I tried clearing the cache in the application’s tmp/cache/ directory, restarted the application server, cleared Varnish‘s and my browser’s cache, but still the content type of the file was returned as:
A robots.txt file is a text file placed in the root of your website or blog that contains instructions for the bots (spiders, search engine bots). It is blocked by the robots.txt file, yet it still appears in position four in Google for the query ‘next blog’. it is not a firewall, or a kind of password protection) and the fact that you put a robots.txt file is something like putting a note “Please, do not enter” on an unlocked door – e.g. Joomla in a subdirectory. Where to place my robots.txt file? The robots.txt file must reside in the root of the domain or subdomain and must be named robots.txt.

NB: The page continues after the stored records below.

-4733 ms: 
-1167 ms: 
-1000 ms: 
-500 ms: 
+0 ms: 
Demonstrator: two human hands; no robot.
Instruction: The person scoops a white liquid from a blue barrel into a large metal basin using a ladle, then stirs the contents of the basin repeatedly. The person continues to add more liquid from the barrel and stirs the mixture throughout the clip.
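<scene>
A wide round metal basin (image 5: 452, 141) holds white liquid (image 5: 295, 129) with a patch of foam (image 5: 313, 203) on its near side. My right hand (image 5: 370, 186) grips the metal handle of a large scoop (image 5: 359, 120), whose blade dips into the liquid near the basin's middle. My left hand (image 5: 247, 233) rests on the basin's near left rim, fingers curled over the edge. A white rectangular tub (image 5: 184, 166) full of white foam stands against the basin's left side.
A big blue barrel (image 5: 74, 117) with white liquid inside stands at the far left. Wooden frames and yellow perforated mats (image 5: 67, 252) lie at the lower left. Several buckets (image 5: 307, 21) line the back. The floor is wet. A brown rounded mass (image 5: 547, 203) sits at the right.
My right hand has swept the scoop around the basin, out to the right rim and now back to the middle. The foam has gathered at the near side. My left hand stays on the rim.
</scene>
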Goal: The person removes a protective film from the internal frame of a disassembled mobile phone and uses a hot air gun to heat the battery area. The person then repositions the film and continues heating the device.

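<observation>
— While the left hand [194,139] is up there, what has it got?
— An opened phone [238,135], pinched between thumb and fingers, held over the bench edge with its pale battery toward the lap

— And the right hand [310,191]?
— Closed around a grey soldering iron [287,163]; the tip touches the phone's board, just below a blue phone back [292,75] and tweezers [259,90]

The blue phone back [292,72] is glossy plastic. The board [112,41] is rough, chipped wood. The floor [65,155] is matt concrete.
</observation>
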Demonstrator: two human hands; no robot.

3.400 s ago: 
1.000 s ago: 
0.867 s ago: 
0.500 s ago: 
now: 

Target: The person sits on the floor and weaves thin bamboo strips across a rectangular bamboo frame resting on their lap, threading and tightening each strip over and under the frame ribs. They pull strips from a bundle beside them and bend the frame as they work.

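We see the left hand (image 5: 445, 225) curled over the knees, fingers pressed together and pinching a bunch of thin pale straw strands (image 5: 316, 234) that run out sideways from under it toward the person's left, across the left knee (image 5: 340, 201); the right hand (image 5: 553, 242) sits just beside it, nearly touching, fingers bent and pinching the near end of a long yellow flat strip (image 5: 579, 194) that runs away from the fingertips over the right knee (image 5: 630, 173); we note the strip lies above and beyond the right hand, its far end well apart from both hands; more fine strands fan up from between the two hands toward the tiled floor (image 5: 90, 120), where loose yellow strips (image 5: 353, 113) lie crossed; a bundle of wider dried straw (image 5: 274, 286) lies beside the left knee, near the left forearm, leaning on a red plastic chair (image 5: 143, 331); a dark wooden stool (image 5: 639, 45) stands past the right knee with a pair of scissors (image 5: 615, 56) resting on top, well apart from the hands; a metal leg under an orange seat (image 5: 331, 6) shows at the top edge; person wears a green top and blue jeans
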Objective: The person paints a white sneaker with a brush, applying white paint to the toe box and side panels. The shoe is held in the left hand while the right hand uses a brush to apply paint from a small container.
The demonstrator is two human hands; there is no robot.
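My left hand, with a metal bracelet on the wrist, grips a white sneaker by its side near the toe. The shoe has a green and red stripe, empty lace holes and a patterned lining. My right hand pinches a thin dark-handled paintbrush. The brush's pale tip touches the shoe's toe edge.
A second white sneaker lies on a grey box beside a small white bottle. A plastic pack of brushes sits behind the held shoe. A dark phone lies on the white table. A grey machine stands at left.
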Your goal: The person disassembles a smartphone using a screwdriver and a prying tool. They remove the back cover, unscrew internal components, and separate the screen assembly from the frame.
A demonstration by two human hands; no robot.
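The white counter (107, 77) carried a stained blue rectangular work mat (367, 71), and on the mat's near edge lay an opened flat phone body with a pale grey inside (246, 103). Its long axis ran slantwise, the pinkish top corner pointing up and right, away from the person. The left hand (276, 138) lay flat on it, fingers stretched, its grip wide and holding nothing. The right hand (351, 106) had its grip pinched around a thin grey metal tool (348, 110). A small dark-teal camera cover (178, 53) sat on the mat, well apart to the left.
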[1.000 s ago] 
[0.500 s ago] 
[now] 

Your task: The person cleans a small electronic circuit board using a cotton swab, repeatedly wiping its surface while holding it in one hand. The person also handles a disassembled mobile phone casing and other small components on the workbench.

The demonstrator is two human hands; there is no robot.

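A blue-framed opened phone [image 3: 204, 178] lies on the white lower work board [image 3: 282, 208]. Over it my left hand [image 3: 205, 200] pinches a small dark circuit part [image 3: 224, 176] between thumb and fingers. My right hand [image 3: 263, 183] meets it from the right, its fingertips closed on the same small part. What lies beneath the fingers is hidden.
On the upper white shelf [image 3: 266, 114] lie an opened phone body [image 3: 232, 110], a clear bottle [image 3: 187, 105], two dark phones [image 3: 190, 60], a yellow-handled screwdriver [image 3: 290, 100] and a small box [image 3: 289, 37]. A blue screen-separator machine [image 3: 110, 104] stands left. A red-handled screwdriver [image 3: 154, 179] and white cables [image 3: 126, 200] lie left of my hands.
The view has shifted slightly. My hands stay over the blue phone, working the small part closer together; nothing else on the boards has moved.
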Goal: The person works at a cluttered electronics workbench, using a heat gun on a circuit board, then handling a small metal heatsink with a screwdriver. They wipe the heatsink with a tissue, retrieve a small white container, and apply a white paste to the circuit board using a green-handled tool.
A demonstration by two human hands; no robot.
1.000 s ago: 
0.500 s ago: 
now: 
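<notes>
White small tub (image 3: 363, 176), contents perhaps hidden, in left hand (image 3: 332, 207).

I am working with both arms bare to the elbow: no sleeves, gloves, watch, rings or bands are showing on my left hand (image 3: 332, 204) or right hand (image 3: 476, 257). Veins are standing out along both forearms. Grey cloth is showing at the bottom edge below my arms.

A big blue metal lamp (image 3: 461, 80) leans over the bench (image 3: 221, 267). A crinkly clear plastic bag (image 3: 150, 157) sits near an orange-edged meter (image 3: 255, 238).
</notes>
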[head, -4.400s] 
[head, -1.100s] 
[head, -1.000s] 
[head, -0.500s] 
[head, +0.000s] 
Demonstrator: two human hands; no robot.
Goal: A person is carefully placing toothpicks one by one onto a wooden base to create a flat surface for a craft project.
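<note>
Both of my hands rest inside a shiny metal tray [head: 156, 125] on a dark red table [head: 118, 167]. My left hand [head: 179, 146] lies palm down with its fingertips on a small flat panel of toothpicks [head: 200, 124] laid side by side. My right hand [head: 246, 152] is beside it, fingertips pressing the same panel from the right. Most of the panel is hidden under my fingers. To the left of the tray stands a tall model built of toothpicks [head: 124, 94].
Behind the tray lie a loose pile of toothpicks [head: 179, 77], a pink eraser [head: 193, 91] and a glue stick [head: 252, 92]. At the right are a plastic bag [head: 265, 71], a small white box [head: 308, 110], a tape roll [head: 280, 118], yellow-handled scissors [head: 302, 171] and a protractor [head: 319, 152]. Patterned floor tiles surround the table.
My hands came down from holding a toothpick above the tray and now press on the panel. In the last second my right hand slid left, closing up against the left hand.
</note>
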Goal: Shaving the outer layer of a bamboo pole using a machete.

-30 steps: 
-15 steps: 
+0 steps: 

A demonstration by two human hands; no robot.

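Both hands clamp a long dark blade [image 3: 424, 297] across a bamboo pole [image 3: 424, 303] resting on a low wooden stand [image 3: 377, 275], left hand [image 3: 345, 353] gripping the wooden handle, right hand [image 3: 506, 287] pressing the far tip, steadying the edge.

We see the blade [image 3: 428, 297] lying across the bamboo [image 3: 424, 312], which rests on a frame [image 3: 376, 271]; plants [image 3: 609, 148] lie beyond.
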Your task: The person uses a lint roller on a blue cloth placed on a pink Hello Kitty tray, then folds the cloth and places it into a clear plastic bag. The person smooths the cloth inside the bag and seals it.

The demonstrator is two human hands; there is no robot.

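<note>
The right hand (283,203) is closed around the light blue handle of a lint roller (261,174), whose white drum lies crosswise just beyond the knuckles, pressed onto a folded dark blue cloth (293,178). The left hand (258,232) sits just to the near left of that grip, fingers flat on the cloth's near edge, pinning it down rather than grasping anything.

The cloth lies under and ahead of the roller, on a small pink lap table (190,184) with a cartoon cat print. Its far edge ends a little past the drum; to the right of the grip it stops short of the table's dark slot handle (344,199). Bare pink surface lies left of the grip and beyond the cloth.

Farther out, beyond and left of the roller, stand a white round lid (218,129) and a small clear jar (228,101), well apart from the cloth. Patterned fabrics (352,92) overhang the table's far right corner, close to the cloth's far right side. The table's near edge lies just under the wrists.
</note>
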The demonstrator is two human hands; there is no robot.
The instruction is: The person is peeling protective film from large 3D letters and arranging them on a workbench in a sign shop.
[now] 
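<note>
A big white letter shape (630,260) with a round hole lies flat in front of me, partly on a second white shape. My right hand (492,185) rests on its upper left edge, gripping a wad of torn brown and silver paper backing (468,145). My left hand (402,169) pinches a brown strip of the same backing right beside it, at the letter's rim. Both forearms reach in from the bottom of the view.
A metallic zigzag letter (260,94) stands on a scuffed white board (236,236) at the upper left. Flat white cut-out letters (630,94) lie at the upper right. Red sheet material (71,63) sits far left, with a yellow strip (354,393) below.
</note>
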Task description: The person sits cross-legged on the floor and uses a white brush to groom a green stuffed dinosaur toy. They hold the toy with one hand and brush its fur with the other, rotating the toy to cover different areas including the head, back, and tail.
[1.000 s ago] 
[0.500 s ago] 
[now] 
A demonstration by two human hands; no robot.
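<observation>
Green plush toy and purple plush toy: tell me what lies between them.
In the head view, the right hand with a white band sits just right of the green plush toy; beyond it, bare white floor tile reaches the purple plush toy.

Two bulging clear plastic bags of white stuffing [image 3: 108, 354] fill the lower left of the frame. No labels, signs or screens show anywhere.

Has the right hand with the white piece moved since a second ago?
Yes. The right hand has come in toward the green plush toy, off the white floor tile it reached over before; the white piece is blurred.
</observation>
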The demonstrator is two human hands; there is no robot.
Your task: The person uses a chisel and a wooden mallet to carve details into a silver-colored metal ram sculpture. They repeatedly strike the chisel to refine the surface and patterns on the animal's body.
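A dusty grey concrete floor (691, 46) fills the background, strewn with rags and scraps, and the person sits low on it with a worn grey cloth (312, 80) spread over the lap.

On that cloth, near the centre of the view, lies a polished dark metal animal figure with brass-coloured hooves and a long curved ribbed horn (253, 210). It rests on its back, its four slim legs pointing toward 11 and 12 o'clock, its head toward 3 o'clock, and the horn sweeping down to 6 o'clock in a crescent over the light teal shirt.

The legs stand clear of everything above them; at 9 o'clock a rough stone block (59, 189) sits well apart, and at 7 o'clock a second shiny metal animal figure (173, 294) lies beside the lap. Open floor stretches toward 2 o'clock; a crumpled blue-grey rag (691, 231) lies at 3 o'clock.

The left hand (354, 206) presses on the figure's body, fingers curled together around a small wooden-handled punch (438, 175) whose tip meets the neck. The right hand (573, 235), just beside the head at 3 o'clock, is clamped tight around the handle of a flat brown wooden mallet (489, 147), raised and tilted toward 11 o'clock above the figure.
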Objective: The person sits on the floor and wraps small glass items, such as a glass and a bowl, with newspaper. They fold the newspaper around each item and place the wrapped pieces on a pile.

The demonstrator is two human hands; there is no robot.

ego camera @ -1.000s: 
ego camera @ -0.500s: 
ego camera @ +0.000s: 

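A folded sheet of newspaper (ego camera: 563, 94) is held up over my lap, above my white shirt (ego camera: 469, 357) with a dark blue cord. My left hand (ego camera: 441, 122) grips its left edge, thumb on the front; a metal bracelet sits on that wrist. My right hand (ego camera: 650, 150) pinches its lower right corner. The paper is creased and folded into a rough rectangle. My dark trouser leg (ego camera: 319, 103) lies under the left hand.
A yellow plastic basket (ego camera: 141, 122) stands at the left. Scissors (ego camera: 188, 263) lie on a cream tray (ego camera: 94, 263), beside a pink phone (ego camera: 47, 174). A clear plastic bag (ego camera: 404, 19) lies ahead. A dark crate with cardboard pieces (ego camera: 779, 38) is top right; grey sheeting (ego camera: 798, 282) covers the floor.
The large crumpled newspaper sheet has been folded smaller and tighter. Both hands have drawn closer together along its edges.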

While Google won't crawl or index the content of pages blocked by robots.txt, we may still index the URLs if we find them on other pages on the web. Robots.txt : Robots.txt is a text file webmasters create to instruct web robots ( search engine robots ) which pages on your website to crawl or not to crawl. A standard robots.txt its included in your joomla root. Sometimes robots.txt can be delivered conditionally based on user agents, so this is the only method to see exactly what Google is seeing. Check Google Search Console to see the current robots.txt which Google is using. If it does not find one it will look for and gather information about all the files on your site. After experimenting with it for a while, I came to the conclusion that for a very weird reason my Redmine application always returns the robots.txt file using the text/html content type. As you can see, adding an entry to the robots.txt file is not an effective way of keeping a page out of Google’s search results pages.